MCV/Q, Medical College of Virginia Quarterly

Authors

Dorothy Kelly

Orginal Publication Date

1979

Journal Title

MCV/Q, Medical College of Virginia Quarterly

Volume

15

Issue

4

First Page

117

Last Page

118

Abstract

From 1959 to 1966, Dr. Richard Naeye, a pathologist at Hershey Medical School, participated in the Collaborative Perinatal Project which studied 53,518 pregnancies. Of the infants subsequently born, 125 died of the Sudden Infant Death Syndrome (SIDS). Through the mass of information gleaned from looking at the pregnancies, labor, delivery, examination of the placenta and subsequent events in the infants’ lives, Dr. Naeye was able to determine nine historical factors that increase an infant’s risk of dying of SIDS. According to his statistical analyses, these are additive factors so that the presence of a number of them increase the risk in any one infant.

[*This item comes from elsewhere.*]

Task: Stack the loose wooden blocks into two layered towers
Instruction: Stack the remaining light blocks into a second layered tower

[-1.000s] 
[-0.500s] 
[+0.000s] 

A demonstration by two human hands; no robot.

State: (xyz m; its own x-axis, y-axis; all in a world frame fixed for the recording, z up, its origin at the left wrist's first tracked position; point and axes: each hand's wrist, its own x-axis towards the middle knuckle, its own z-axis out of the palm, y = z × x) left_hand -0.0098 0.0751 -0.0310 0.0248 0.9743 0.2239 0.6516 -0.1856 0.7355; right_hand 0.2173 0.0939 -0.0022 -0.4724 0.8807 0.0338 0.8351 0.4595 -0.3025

The risk factors are 1) poor prenatal care, that is, few prenatal visits; 2) maternal smoking; 3) maternal anemia; 4) abnormal insertion of the umbilical cord, 5) lymphocytic infiltration of the decidua at the placental margin; 6) blood group B; 7) premature delivery; 8) abnormal neurological evaluation of the infant at the time of discharge from the hospital; 9) crowding in the home, that is, more than 2.0 people per room. In addition, there are two clinical factors that increase an infant’s risk of dying of SIDS. These include a history of apnea and a family history of two siblings who have had apnea or died of SIDS.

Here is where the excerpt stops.